Nestes tempos em que a natureza nos desafia como nunca no tempo das gerações mais novas, e nos faz, severamente, lembrar a importância das coisas mais simples da vida, caminhar por esta Lisboa parece fazer-nos sentir mais ainda a dor dos que mais sofrem na luta contra este inimigo comum e, ao mesmo tempo, a ter maior e mais profunda saudade de um sorriso ou de um simples abraço. Parecemos contar os dias como se estivéssemos numa prisão.
São duros e cruéis estes tempos e são, para nós, resistentes caminhantes desta Lisboa tão triste, impossíveis de esquecer estes dias vazios sobre os quais tive, desta vez, vontade de vos escrever.  

CONTINUO a vir para o 23 da Travessa da Queimada, no interior deste Bairro Alto de que vos falo, onde vou cumprindo esta minha missão como jornalista já lá vão 30 anos, porque A BOLA TV, este resistente canal de televisão de A BOLA, assim o exige.

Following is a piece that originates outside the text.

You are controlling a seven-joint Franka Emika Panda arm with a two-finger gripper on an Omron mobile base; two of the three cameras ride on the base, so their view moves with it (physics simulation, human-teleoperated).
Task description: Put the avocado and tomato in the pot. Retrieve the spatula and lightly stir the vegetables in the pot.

A televisão, ao contrário dos jornais e, até, talvez, das rádios, não pode ser feita totalmente a partir de casa, pelo menos alguma televisão, e por isso, muitos de nós, que decisivamente contribuem para que A BOLA TV possa continuar a ser, diariamente, uma companhia dos portugueses, cá andam, a caminhar pelas desertas ruas do Bairro Alto, com a estranha sensação de estarmos num mundo que se perdeu.

A televisão, sobretudo a televisão que faz informação, que dá as noticias, que leva a atualidade a casa de cada um de nós, a televisão, como A BOLA TV, que não desiste de estar ligada ao mundo, essa televisão tem uma alma própria e insubstituível, a alma das pessoas e, sobretudo, a alma das pessoas que dão a cara por todas as equipas que fazem televisão. E é, também, por isso, que as televisões de notícias não podem ir para casa e têm de continuar a cumprir esta missão de informar quem tem forçosamente de ficar em casa para que todos possam sair de casa quando, por fim, e o mais depressa que for possível, o pior já tiver passado.
Mas é exatamente porque a alma das televisões como ABOLA TV são as pessoas, as pessoas que dão a cara, as que estão em direto, no estúdio, a dar as notícias, as que, no fim da linha, tornam visível o trabalho de tanta gente atrás da cortina, que alguns de nós continuam, notável e diariamente, a caminhar para o Bairro Alto e a testemunhar tudo o que menos queríamos - ruas sem alma, as portas fechadas, os avisos nas vitrinas, os becos sem voz, as esquinas sem ao menos pequenos sussurros.  

TRABALHEI, e apaixonei-me, pela primeira vez por este pequeno coração de Lisboa que é o Bairro Alto ainda uns anos antes de chegar, por fim, ao jornal A BOLA, onde entrei para iniciar funções numa terça-feira, primeiro dia de março de 1989. Naquele tempo, eram ainda muitos os jornais que viviam no Bairro Alto, mas hoje, e já com 75 anos de vida, resta apenas A BOLA, ‘o jornal das cinco letrinhas mágicas’, como lhe chamava Vítor Santos, lendário chefe de uma redação que se tornou em Portugal referência do jornalismo e da Liberdade.

Naquele tempo, era costume os jornais fecharem tarde, e como fechavam tarde era comum ver-se, altas horas, o Bairro Alto entregue apenas ao fado e aos últimos dos boémios desta Lisboa do Tejo, das gaivotas, das canoas e dos poetas.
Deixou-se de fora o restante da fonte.